Which of the following actions should be taken by an agent when a client decides to open an options account? A)Provide an options disclosure document no later than 15 days after the first trade B)Review with the client the risks involved when trading options before the first options trade C)Assure that an options agreement has been signed prior to the first trade takes place D)Obtain approval from the designated options supervisor to open the account no later than 1 business day after the first options trade

B

A farmer who produces soybeans believes that this year's crop will be the biggest ever. The farmer would most likely hedge this risk by A)going short soybean futures B)going long soybean forwards C)going short soybean forwards D)going long soybean futures

C

Although all new accounts must be approved by a designated supervisory before any trading activity may take place, there is one type of account that must be approved by a specially qualified supervisor.

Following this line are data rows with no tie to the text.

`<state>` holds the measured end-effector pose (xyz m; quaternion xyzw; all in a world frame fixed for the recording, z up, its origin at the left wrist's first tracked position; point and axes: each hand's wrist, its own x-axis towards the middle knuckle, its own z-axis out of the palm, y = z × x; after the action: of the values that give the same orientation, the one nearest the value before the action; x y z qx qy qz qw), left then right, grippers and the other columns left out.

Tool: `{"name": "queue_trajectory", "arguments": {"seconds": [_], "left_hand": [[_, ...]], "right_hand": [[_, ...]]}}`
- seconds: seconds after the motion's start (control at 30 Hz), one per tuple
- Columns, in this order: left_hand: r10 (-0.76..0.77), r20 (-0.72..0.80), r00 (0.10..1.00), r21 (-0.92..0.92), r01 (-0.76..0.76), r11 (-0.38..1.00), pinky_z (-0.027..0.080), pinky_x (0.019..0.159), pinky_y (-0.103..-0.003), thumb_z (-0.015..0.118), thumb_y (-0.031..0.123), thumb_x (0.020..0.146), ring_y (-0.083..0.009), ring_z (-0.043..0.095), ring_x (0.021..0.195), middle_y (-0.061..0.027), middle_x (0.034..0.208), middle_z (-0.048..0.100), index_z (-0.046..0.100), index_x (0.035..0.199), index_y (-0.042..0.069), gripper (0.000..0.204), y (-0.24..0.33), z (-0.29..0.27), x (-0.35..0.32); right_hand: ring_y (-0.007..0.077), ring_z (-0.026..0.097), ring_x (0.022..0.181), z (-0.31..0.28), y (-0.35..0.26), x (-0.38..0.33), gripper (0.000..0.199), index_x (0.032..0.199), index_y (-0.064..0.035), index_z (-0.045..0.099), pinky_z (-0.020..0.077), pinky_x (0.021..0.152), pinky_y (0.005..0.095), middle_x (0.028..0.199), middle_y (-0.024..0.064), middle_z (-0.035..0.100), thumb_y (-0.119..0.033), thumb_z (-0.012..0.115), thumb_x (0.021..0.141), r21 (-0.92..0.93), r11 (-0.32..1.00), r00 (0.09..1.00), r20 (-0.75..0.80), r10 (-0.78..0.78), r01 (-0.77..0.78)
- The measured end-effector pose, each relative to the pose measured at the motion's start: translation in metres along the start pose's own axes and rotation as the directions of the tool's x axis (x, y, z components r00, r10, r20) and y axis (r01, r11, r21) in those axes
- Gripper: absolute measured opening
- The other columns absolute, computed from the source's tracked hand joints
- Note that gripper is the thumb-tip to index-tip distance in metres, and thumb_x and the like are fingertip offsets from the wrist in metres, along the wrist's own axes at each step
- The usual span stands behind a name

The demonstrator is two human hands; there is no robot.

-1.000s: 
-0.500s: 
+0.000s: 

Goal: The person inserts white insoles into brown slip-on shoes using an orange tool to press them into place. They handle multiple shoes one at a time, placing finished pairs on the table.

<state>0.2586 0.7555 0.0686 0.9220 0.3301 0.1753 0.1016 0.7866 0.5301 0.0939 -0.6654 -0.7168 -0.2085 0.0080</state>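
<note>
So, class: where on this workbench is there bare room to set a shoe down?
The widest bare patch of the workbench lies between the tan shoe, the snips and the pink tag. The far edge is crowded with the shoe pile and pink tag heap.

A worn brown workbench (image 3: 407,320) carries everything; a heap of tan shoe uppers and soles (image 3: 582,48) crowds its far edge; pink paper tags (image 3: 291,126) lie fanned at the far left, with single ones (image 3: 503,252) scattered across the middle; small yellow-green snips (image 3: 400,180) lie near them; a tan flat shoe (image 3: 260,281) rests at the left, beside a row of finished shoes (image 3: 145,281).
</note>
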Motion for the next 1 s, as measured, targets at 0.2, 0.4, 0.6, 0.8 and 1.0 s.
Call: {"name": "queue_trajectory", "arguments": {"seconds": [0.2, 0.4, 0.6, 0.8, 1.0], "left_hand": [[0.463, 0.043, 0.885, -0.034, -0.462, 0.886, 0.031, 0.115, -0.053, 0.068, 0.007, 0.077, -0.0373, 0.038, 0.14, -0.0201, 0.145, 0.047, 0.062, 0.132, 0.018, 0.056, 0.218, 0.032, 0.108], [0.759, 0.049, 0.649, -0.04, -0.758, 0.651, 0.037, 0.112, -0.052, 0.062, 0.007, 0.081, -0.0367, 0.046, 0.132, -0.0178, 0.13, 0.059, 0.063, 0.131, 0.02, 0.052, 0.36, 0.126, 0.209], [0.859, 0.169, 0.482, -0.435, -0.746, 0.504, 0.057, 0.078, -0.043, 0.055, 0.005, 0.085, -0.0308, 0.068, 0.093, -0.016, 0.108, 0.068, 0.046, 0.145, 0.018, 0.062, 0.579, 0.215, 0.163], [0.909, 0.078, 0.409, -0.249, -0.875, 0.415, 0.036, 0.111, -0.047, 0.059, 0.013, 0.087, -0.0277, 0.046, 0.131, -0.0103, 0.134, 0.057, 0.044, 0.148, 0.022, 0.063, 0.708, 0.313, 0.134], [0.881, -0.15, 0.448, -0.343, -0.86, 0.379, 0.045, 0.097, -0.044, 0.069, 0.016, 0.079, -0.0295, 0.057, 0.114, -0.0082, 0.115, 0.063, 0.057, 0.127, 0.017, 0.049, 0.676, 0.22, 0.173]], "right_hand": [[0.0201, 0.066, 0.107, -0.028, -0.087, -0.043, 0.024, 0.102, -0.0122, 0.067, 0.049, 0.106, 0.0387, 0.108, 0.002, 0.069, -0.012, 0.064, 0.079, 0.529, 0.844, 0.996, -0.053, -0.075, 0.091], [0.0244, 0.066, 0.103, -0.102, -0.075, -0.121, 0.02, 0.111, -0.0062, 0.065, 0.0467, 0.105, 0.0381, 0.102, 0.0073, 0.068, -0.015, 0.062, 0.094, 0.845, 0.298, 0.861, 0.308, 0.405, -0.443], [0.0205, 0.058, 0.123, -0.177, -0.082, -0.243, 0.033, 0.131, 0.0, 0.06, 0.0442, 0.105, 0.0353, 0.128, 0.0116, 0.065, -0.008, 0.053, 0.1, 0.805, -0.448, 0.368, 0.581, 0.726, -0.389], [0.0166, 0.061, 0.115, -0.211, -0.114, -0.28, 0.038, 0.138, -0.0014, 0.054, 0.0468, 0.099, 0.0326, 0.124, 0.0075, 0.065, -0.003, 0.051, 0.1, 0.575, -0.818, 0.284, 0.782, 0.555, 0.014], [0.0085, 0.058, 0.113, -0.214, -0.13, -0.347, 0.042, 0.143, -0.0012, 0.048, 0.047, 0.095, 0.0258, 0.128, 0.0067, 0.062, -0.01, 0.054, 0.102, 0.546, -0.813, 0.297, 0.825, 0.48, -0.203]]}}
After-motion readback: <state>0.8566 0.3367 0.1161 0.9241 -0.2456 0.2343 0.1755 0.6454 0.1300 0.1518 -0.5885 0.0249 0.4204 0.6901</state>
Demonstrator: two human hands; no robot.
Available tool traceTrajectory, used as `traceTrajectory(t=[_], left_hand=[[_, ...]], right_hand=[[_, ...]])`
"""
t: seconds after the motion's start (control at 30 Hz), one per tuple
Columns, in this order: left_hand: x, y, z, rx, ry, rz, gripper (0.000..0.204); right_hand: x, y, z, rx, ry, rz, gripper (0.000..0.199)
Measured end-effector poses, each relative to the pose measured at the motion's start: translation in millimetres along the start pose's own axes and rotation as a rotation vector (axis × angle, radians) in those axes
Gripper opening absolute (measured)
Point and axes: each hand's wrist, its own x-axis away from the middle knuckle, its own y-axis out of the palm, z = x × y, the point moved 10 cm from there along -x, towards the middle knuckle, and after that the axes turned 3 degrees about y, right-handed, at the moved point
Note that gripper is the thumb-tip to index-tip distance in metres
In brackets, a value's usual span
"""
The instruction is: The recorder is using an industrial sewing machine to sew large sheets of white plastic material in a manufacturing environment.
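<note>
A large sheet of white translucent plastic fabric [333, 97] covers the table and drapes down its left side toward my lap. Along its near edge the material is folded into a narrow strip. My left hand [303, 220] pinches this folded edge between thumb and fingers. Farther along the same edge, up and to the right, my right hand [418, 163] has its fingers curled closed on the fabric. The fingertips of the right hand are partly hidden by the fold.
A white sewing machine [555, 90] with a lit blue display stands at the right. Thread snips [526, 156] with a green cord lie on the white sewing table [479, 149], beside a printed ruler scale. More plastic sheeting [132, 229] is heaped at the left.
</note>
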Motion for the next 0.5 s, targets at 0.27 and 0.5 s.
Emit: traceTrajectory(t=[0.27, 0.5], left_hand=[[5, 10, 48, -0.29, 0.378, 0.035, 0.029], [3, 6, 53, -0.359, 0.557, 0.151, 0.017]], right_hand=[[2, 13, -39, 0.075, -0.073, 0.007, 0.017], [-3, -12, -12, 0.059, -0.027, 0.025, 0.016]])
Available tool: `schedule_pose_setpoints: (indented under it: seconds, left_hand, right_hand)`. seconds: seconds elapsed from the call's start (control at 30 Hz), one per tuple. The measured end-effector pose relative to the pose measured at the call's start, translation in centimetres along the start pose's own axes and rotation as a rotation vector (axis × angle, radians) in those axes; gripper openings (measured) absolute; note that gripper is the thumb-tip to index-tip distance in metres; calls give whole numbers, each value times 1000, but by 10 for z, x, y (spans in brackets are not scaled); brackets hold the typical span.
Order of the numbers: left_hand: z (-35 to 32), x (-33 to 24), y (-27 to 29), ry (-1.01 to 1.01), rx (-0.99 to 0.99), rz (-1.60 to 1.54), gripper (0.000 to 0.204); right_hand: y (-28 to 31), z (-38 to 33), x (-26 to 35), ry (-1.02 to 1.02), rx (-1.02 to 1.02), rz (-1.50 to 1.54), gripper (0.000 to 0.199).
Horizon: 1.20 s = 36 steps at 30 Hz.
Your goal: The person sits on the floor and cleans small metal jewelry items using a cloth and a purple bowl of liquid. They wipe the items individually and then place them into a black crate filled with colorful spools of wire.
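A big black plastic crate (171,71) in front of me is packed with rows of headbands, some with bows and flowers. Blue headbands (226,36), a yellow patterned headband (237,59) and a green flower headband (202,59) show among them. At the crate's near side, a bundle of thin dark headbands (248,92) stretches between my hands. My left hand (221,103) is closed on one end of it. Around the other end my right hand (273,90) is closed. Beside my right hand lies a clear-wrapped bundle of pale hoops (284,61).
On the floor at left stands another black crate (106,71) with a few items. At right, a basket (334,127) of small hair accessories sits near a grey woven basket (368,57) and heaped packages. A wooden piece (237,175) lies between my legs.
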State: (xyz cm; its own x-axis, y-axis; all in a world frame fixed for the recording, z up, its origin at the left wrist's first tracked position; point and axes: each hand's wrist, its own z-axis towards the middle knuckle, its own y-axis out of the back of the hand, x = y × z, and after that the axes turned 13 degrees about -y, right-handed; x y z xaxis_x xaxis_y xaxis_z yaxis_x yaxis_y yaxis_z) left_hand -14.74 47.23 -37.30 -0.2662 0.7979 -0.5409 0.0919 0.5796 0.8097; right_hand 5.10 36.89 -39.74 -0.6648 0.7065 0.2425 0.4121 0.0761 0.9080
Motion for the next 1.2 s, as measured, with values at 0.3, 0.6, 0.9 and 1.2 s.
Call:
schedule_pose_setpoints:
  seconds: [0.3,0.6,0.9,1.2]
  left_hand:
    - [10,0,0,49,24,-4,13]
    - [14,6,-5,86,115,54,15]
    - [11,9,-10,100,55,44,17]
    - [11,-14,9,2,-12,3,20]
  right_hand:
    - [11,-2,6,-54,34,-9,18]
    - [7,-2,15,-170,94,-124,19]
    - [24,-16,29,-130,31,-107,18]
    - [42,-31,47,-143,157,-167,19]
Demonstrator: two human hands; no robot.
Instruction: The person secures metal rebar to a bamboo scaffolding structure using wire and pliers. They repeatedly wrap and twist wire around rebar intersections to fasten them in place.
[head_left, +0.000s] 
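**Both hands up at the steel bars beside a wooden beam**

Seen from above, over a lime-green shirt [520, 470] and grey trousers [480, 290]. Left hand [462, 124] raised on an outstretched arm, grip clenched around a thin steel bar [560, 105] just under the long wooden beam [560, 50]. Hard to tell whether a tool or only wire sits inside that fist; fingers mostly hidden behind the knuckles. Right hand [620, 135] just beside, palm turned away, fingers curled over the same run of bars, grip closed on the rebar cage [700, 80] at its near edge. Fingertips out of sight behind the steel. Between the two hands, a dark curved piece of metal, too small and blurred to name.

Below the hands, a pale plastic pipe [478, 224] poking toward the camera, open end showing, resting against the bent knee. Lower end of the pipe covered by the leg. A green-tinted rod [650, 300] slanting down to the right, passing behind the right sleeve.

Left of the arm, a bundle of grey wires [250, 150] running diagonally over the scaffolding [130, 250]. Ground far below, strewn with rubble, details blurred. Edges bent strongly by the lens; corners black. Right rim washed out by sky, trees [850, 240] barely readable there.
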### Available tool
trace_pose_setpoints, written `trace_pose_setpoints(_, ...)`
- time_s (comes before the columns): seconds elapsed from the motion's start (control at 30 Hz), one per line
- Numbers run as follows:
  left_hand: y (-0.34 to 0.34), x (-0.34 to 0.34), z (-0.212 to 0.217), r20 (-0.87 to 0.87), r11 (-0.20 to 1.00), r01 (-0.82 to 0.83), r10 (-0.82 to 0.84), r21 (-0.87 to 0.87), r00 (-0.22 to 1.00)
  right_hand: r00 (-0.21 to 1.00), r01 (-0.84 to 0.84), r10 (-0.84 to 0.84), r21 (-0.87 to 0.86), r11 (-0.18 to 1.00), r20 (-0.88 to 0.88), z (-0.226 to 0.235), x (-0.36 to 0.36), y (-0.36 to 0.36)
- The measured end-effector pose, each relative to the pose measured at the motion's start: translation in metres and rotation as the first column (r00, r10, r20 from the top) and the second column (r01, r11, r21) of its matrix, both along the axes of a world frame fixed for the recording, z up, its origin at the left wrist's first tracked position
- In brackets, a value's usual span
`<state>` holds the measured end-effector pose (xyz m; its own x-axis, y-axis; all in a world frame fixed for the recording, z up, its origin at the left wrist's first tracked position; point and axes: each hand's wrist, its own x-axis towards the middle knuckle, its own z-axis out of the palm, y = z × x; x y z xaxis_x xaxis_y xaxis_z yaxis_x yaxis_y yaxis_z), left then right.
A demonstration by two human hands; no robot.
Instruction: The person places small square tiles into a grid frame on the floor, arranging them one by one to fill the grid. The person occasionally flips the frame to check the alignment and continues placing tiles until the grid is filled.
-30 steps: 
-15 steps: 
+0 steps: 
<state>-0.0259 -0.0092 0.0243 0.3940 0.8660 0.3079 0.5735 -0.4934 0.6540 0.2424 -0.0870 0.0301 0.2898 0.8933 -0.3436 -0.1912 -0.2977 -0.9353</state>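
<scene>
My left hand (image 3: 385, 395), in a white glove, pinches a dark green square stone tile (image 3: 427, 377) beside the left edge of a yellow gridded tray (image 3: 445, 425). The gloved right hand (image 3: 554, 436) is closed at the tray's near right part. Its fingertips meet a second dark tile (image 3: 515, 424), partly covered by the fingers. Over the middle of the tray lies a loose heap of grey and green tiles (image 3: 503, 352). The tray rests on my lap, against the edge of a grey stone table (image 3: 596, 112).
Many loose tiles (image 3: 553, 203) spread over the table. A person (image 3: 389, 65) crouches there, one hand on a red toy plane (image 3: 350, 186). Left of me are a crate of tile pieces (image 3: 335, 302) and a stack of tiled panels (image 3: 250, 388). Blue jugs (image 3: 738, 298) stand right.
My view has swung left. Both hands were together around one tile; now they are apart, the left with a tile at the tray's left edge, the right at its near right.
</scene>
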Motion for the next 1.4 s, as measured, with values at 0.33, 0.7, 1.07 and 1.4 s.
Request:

That would be A)a margin account B)a discretionary account C)an options account D)an IRA

C

Many savvy investors use options as portfolio insurance. An example of this would be which of the following positions? A)Short in the put, short in the stock. B)Long in the put, short in the stock. C)Long in the put, long in the stock. D)Short in the put, long in the stock.

C

Which of the following strategies would be considered most risky in a bull market? A)Buying calls. B)Buying a put. C)Writing naked calls. D)Writing naked puts.

C

An investor who is long XYZ stock would consider going long an XYZ call to: A)obtain income from the premium. B)protect against a decrease in the market price of XYZ stock. C)Hedge the long position. D)protect against an increase in the market price of XYZ stock.

D

When does a customer have to receive the OCC Options Disclosure Document? A)With the confirmation of his first options transaction B)Within 15 days of account approval C)Within 5 business days of the first options trade D)At or prior to the time the account is approved for options trading

D

When does a customer have to receive the OCC Options Disclosure Document? A)With the confirmation of the first options transaction B)Within 5 business days of the first options trade C)Within 15 days of account approval by the firm's designated options supervisor D)Before accepting the customer's first order to trade options covered by the ODD

D

An investor goes short 5 soybean futures contracts on the Chicago Mercantile Exchange (CME). When the contract expires, A)only the Exchange is obligated to perform B)only the seller is obligated to perform C)only the buyer is obligated to perform D)both the buyer and seller are obligated to perform

D - Among the ways in which futures differ from options is that both parties, long and short, are obligated to execute the contract. At expiration date, if not exercised before, the buyer must purchase at the contract price and the seller must deliver at the contract price. In the case of options, the buyer (long position) is the one who chooses to exercise or not, and it is the seller (short position) who becomes obligated to perform.